The data below must be repeated exactly. Leave nothing out.

*Raw data*.
★ ★ ★ ★
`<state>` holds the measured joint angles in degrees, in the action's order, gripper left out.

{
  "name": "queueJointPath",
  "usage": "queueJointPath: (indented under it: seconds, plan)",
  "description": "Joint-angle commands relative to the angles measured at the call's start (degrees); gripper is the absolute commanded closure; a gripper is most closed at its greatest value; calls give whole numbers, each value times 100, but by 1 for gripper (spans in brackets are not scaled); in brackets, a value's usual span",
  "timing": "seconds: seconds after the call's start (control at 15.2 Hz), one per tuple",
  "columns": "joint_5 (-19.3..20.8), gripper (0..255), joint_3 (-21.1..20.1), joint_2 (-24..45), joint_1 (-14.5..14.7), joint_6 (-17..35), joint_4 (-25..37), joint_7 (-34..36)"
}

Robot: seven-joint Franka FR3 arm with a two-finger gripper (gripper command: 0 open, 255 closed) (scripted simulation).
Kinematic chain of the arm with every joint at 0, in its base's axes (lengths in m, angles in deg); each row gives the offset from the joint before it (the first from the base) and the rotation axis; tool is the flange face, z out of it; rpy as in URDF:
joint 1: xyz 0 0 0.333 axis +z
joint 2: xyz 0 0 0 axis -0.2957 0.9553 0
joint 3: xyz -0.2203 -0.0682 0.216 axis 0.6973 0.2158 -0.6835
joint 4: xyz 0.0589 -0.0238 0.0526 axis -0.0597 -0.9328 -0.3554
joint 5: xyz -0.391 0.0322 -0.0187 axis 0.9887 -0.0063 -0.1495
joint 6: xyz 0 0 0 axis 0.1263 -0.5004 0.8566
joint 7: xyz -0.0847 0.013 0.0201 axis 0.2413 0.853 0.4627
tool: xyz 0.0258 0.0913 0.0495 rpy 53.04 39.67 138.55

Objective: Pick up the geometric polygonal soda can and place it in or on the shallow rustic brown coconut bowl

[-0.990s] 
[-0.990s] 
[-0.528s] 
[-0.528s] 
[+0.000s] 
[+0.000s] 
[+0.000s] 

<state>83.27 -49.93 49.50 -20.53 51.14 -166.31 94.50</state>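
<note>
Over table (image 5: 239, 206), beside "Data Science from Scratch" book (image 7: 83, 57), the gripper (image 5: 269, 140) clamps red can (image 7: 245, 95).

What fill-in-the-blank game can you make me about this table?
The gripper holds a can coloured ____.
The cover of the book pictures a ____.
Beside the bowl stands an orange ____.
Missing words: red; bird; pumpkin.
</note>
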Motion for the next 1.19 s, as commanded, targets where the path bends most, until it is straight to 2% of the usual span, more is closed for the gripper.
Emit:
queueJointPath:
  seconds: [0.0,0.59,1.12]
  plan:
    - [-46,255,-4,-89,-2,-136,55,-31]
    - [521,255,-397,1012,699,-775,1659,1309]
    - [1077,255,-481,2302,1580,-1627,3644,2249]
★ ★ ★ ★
*Solution to the exercise*.
`<state>` holds the measured joint angles in degrees, in the action's order, gripper left out.

{
  "name": "queueJointPath",
  "usage": "queueJointPath: (indented under it: seconds, plan)",
  "description": "Joint-angle commands relative to the angles measured at the call's start (degrees); gripper is the absolute commanded closure; a gripper is most closed at its greatest value; calls give whole numbers, each value times 100, but by 1 for gripper (spans in brackets are not scaled); in brackets, a value's usual span",
  "timing": "seconds: seconds after the call's start (control at 15.2 Hz), one per tuple",
  "columns": "joint_5 (-19.3..20.8), gripper (0..255), joint_3 (-21.1..20.1), joint_2 (-24..45), joint_1 (-14.5..14.7), joint_6 (-17..35), joint_4 (-25..37), joint_7 (-34..36)"
}

Robot: seven-joint Franka FR3 arm with a two-finger gripper (gripper command: 0 open, 255 closed) (scripted simulation).
Kinematic chain of the arm with every joint at 0, in its base's axes (lengths in m, angles in deg); each row gives the offset from the joint before it (the first from the base) and the rotation axis; tool is the flange face, z out of it; rpy as in URDF:
joint 1: xyz 0 0 0.333 axis +z
joint 2: xyz 0 0 0 axis -0.2957 0.9553 0
joint 3: xyz -0.2203 -0.0682 0.216 axis 0.6973 0.2158 -0.6835
joint 4: xyz 0.0589 -0.0238 0.0526 axis -0.0597 -0.9328 -0.3554
joint 5: xyz -0.391 0.0322 -0.0187 axis 0.9887 -0.0063 -0.1495
joint 6: xyz 0 0 0 axis 0.1263 -0.5004 0.8566
joint 7: xyz -0.0847 0.013 0.0201 axis 0.2413 0.853 0.4627
tool: xyz 0.0258 0.0913 0.0495 rpy 53.04 39.67 138.55

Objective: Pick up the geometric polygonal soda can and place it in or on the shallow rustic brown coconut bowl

[-0.990s] 
[-0.990s] 
[-0.528s] 
[-0.528s] 
[+0.000s] 
[+0.000s] 
[+0.000s] 

<state>83.27 -49.93 49.50 -20.53 51.14 -166.31 94.50</state>
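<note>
Over table (image 5: 239, 206), beside "Data Science from Scratch" book (image 7: 83, 57), the gripper (image 5: 269, 140) clamps red can (image 7: 245, 95).

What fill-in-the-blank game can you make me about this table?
The gripper holds a can coloured ____.
The cover of the book pictures a ____.
Beside the bowl stands an orange ____.
Missing words: red; bird; pumpkin.
</note>
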Motion for the next 1.19 s, as commanded, targets where the path bends most, until it is straight to 2% of the usual span, more is closed for the gripper.
Emit:
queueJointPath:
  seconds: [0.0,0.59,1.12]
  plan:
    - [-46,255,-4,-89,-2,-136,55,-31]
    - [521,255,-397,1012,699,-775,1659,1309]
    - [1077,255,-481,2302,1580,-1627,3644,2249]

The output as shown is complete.